Prints and Drawings Room
View by appointment- Artist
- Stanley Boxer 1926–2000
- Part of
- Ring of Dust in Bloom
- Medium
- Etching, aquatint and watercolour on paper
- Dimensions
- Image: 313 × 302 mm
- Collection
- Tate
- Acquisition
- Presented by Tyler Graphics Ltd in honour of Pat Gilmour, Tate Print Department 1974-7, 2004
- Reference
- P12050
Summary
Stanley Boxer is best known for his large scale abstract paintings which have a rich sculptural quality produced by thick, impasto brushwork. Boxer’s paintings were championed by American modernist critic Clement Greenberg (1906-1994), famous for his insistence that painters should eliminate subject matter in their work, aiming instead for the purity of abstraction. When considered in relation to his paintings, the prints Boxer produced at Tyler Graphics between 1975 and 1979 seem somewhat of an anomaly. Over this period, he created several series of figurative works, illustrating whimsical scenes featuring animals and winged figures. Boxer had, however, been making drawings of this nature throughout his career, and he insisted they were closely connected to his abstracts, made with similar gestures and motivation.

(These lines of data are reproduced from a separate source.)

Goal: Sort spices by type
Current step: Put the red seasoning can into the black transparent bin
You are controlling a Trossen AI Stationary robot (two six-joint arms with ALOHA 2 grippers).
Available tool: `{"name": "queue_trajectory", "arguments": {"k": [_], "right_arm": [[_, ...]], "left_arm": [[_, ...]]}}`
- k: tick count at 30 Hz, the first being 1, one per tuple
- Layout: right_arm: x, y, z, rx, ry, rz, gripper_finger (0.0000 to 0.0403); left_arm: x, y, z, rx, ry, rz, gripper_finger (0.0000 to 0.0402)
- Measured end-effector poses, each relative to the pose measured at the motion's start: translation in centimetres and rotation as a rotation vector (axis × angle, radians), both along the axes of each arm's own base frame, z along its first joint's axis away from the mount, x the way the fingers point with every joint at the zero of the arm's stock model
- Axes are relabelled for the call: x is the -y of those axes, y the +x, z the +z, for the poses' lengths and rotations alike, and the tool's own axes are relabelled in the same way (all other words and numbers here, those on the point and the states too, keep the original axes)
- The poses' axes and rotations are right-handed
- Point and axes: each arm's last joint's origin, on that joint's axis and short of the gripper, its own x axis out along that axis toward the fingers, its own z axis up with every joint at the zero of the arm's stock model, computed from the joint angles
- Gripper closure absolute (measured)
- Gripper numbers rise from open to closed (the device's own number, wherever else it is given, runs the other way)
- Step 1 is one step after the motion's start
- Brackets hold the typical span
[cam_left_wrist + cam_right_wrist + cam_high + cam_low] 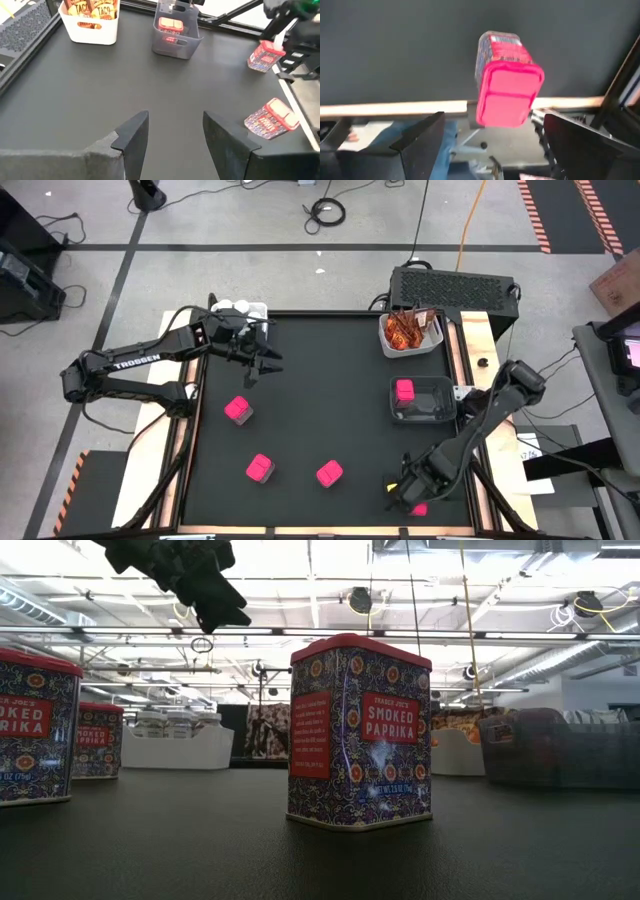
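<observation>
- Pink-lidded paprika tins: three stand loose on the black mat in the high view, one at mid-left (238,410), one lower left (259,469), one low centre (329,474). A fourth (420,509) sits at the mat's bottom-right edge, about 5 o'clock from mat centre, partly under the right arm.
- A fifth tin (405,391) lies inside the dark bin (445,408) at 3 o'clock.
- Orange-brown sachets (405,330) stand in the white bin (434,346) at about 1 o'clock; white-capped jars (236,307) sit in a bin at the top-left corner, 11 o'clock.
- Only the low view reads the tin label: "TRADER JOE'S SMOKED PAPRIKA" on the nearest tin (360,730); "PAPRIKA" on another at the edge (35,725).
- Only the left wrist view reads the sachets (91,9): "TACO". It also shows one tin lying tipped (270,117) and another upright (263,55) near the far arm.
- Right gripper (404,490): over the 5 o'clock tin, fingers spread wide. The right wrist view shows that tin (506,92) between and beyond the fingers (422,137), none touching; nothing held.
- Left gripper (262,370): above the mat at 10 o'clock, fingers (132,132) parted partway, empty.
- Desk (300,360): black mat, wood border.
</observation>
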Motion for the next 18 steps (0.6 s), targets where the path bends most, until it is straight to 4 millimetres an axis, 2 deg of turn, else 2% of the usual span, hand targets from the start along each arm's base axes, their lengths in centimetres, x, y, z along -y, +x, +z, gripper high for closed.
{"name": "queue_trajectory", "arguments": {"k": [6, 18], "right_arm": [[-1.0, -0.1, -2.3, -0.074, -0.074, 0.029, 0.0069], [-2.8, 0.6, -5.8, -0.089, -0.116, 0.054, 0.0069]], "left_arm": [[0.0, 0.0, 0.1, 0.007, -0.016, -0.001, 0.021], [-0.1, 0.3, 0.4, 0.043, -0.08, 0.042, 0.021]]}}
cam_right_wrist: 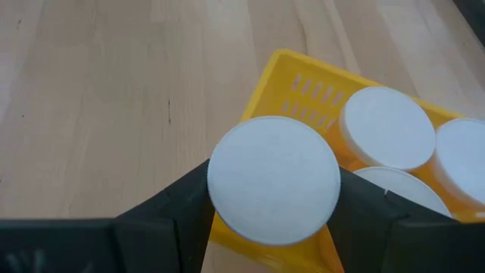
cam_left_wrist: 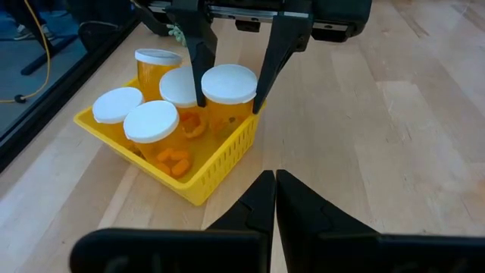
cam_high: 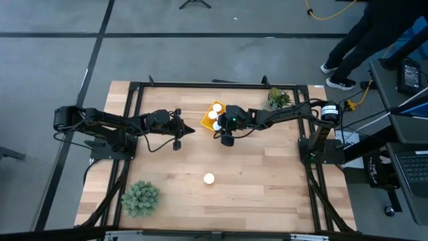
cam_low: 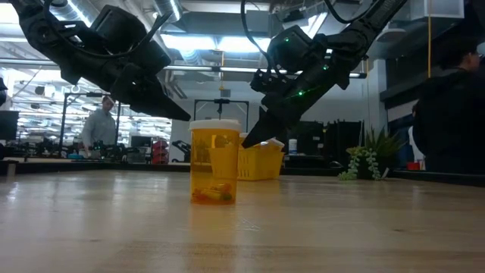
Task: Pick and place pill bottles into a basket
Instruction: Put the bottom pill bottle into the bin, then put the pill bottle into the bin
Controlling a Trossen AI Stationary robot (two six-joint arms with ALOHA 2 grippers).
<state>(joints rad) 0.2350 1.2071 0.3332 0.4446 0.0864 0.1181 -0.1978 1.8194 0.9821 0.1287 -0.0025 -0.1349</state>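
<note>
The yellow basket [cam_left_wrist: 198,178] sits at the table's far middle with several white-capped orange pill bottles [cam_left_wrist: 151,123] standing in it. My right gripper [cam_right_wrist: 273,179] is shut on one more bottle [cam_left_wrist: 228,85] at the basket's corner nearest my left arm. One bottle [cam_high: 209,179] stands alone on its base on the wood, nearer the front edge [cam_low: 214,161]. My left gripper [cam_left_wrist: 273,177] hovers shut and empty just left of the basket [cam_high: 212,115], pointing at it. My right gripper pinches the bottle between its two fingers [cam_left_wrist: 199,68], which run down past opposite sides of the white cap [cam_right_wrist: 273,180] onto the orange body. They come slanting down from the table's right. The bottle stays upright in the basket's corner; whether its base touches the floor is hidden.
A green plant [cam_high: 140,197] stands at the near left and another [cam_high: 279,99] at the far right, beside my right arm. A black frame [cam_high: 134,94] runs round the table. A person [cam_high: 364,37] stands beyond the far right corner.
</note>
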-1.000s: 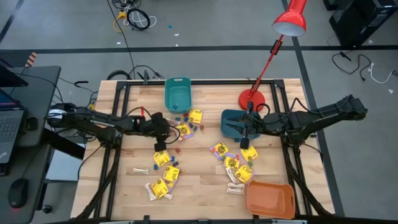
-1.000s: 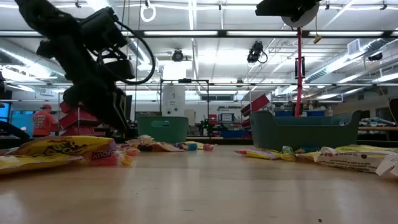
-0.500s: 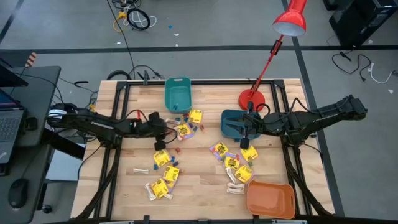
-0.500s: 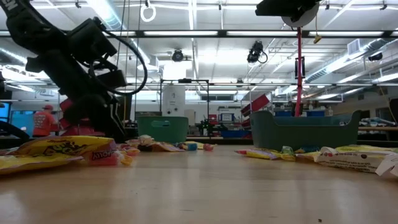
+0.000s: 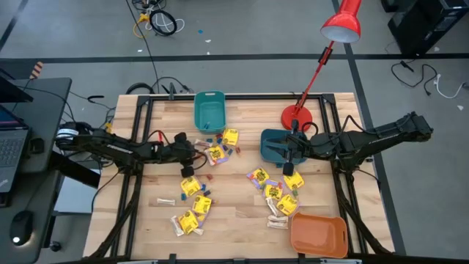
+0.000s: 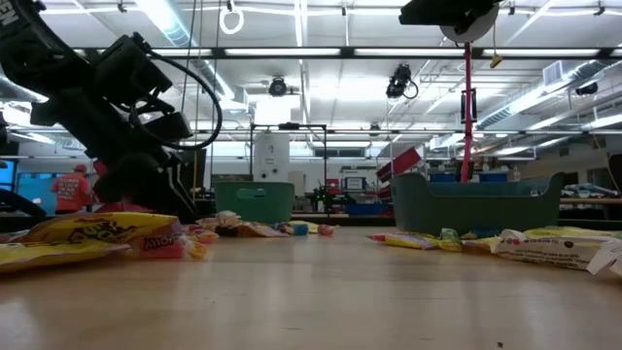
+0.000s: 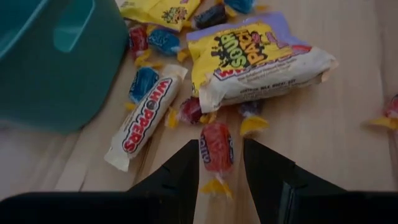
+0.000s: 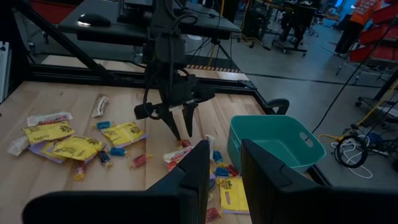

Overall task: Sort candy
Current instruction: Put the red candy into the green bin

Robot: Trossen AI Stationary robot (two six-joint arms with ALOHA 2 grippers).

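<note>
progress: early, nearly all candy (image 5: 220, 176) loose mid-table, orange bin (image 5: 318, 235) bare | left gripper (image 7: 217, 168) fingers apart, straddling red sweet (image 7: 216, 147) near teal bin (image 5: 209, 111) | right gripper (image 8: 219, 163) apart, empty, over dark bin (image 5: 275, 145)

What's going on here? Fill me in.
A two-armed robot is sorting candy on a wooden table. The left gripper is open, with a red wrapped candy between its fingers, beside the teal bin. The right gripper waits over the dark teal bin. Most candy lies unsorted.
</note>
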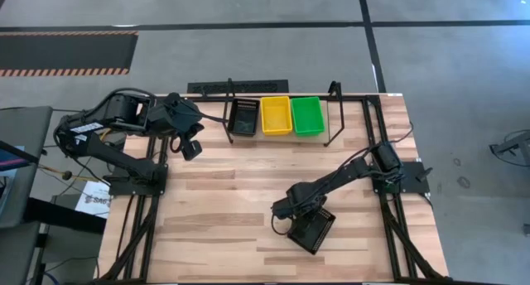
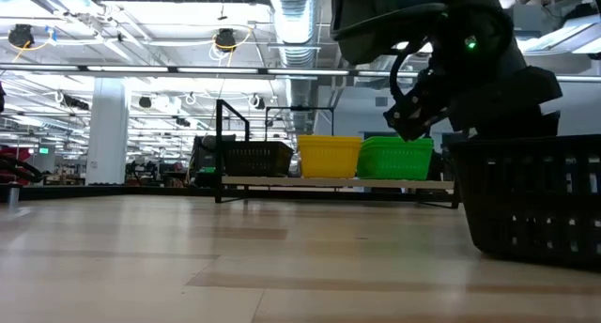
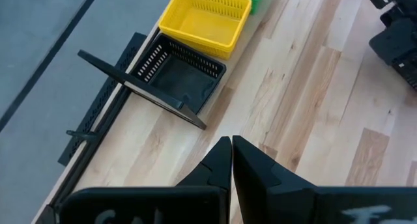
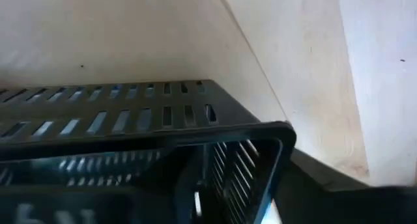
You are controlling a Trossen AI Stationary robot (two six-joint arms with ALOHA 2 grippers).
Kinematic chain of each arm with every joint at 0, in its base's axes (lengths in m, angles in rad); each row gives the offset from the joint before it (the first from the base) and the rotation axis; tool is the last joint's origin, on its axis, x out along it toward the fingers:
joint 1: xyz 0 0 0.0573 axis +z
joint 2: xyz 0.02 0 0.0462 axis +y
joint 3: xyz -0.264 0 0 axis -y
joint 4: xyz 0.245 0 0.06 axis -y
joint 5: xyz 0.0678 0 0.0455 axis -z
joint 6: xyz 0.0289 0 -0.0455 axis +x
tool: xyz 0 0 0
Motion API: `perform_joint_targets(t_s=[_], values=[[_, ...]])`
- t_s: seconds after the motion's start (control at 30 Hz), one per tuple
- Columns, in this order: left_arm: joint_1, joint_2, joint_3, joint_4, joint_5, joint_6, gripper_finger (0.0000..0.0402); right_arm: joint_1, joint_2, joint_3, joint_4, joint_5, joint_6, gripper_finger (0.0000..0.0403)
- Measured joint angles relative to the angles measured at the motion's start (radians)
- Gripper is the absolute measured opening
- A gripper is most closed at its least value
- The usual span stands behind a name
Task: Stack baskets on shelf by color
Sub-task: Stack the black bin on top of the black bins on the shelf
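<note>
On the shelf at the table's far edge stand a black basket, a yellow basket and a green basket, side by side on its plank. Another black basket sits askew near the table's near edge, right of the middle. My right gripper is at this basket's left end, shut on it. My left gripper hangs shut over the far left of the table, left of the shelf; its fingers are closed together and hold nothing. My right gripper holds the near black basket by the perforated wall at one end, at its rim. It comes from above, slanting down. One finger seems to be inside the basket and one finger outside, but the picture's edge cuts off the contact. The basket's bottom is at table level.
Black wire uprights stand at both ends of the shelf. A wide stretch of bare wood lies between the shelf and the near basket. Black frame rails run along the table's left and right sides.
</note>
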Motion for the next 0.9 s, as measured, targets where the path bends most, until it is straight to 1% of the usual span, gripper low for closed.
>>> perform_joint_targets(t_s=[0.07, 0.13, 0.17, 0.2, 0.27, 0.33, 0.37, 0.43, 0.5, 0.53, 0.67, 0.77, 0.83, 0.9], values=[[0.0, 0.0, 0.0, 0.0, 0.0, -0.006, 0.0002, 0.0, 0.0, 0.0, 0.001, 0.001, -0.006, 0.0126], [0.0, 0.0, 0.0, 0.0, 0.0, -0.017, 0.0002, -0.001, -0.001, 0.0, 0.001, 0.001, -0.009, 0.0059], [0.0, 0.0, 0.0, 0.0, 0.0, -0.023, 0.0002, -0.002, -0.003, 0.001, 0.004, 0.001, -0.016, 0.0032], [0.0, 0.0, 0.0, 0.0, 0.0, -0.028, 0.0002, -0.002, -0.005, 0.005, 0.004, 0.004, -0.016, 0.002], [0.0, 0.0, 0.0, 0.0, 0.0, -0.047, 0.0002, -0.005, -0.005, 0.022, -0.01, 0.028, -0.015, 0.0018], [0.0, 0.0, 0.0, 0.0, 0.0, -0.073, 0.0002, -0.01, -0.004, 0.06, -0.035, 0.069, -0.016, 0.0011], [0.0, 0.0, 0.0, 0.0, 0.0, -0.083, 0.0002, -0.014, -0.004, 0.089, -0.059, 0.108, -0.012, 0.0009], [0.0, 0.0, 0.0, 0.001, -0.006, -0.111, 0.0002, -0.029, -0.006, 0.164, -0.154, 0.217, 0.029, 0.0009], [0.0, 0.0, 0.0, 0.001, -0.022, -0.139, 0.0002, -0.047, -0.022, 0.248, -0.279, 0.347, 0.098, 0.0008], [0.0, 0.0, 0.0, 0.002, -0.035, -0.152, 0.0002, -0.056, -0.038, 0.295, -0.308, 0.414, 0.138, 0.0006], [-0.001, 0.003, -0.008, 0.014, -0.116, -0.215, 0.0002, -0.084, -0.195, 0.398, -0.279, 0.687, 0.215, 0.0005], [-0.009, 0.008, -0.055, 0.059, -0.16, -0.255, 0.0002, -0.087, -0.303, 0.458, -0.283, 0.9, 0.251, 0.0004], [-0.016, 0.01, -0.108, 0.135, -0.177, -0.261, 0.0002, -0.089, -0.357, 0.478, -0.258, 1.02, 0.246, 0.0004], [-0.018, 0.015, -0.172, 0.245, -0.19, -0.243, 0.0002, -0.087, -0.405, 0.491, -0.208, 1.088, 0.202, 0.0004]])
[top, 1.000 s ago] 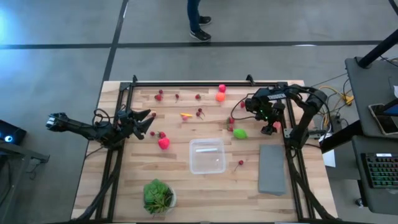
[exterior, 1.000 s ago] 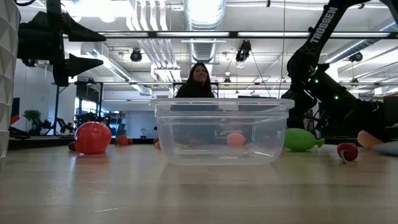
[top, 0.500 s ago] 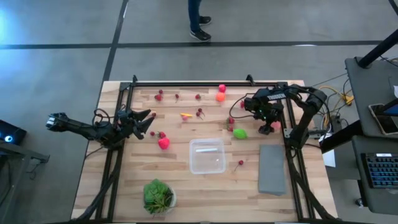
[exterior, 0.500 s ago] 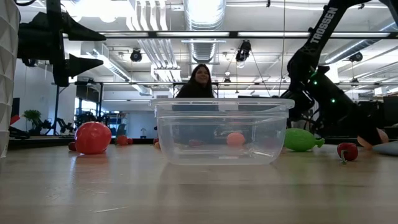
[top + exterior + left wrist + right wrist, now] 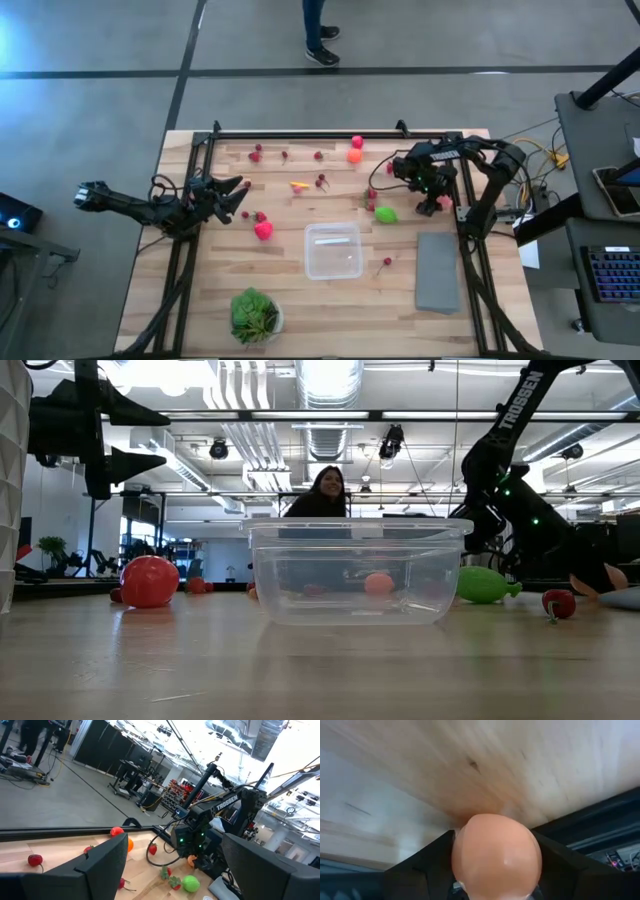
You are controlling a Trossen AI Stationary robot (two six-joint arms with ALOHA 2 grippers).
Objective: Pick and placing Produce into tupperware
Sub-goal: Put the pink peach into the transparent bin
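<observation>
Two hands show at our counter [image 5: 200, 300]. Our right hand [image 5: 436, 205], out toward three o'clock, has its fingers on either side of a peach-coloured piece of produce [image 5: 496, 852] that fills its wrist view; we cannot tell whether they are clenched on it yet. Our left hand [image 5: 236, 198] waits at nine o'clock with its fingers spread wide, grasping nothing. At the middle sits the clear tupperware [image 5: 333, 251], with nothing in it that we can make out. Most of the produce lies from ten to two o'clock: red berries [image 5: 256, 153], an orange piece [image 5: 354, 155], a lime-green piece [image 5: 386, 214], and a larger red fruit [image 5: 263, 230] just at nine o'clock of the tupperware. A grey slab [image 5: 437, 271] lies at four o'clock, a leafy plant [image 5: 254, 313] at seven.
</observation>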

Tate received twenty-five of Stanley Boxer’s prints as part of the Tyler gift, comprising a complete portfolio of Ring of Dust in Bloom, 1976, an incomplete portfolio of Carnival of Animals, 1979, and two individual prints.
This print is from Ring of Dust in Bloom, a portfolio of twelve intaglio prints Boxer produced at the Tyler Graphics studios between September 1975 and July 1976. Copper plates were cut into shapes (circles, half circles, ovals, triangles) onto which Boxer drew his images, utilising a number of techniques, including aquatint (where acid was applied to the plate with a brush), drypoint and etching with both hard and soft ground. The composition of each print was dictated by the shape of the plate. Boxer applied inks from a fifteen-colour palette to the processed plates using his hands and these were printed by a technician at the studio. Boxer then painted each of the dry prints using watercolours, which he allowed to bleed over the edges of the print onto the large white border.
The images in this series, with their distortions of size and fantastical characters, have a surrealist sensibility. Boxer’s nudes appear to be nymphs, angels, or earth goddesses, but do not refer to any specific mythology. Animals, plants and figures appear to metamorphose into one another, emphasised by Boxer’s use of surface patterning and texture. In Argumentofnoavail 1976, what could be either a snake or part of a tree appears to be taking on the form of the female figure in the lower left corner. A second figure leads a group of African antelope down the other side of the image.
The prints in this series are produced in an edition of twenty-eight with nine artist’s proofs. While Tate holds all twelve prints in the series, each is differently numbered. This work is numbered 17/28.
Sean Rainbird (ed.), Print Matters: The Kenneth E. Tyler Gift, exhibition catalogue, Tate, 2004.
Tyler Graphics Catalogue Raisonné, 1974-1985, Walker Arts Center, Minneapolis, USA, 1987, pp.66-77, reproduced p.83 in colour.
Stanley Boxer: Ring of Dust in Bloom, Tyler Graphics, New York, 1973, reproduced in colour, unpaginated.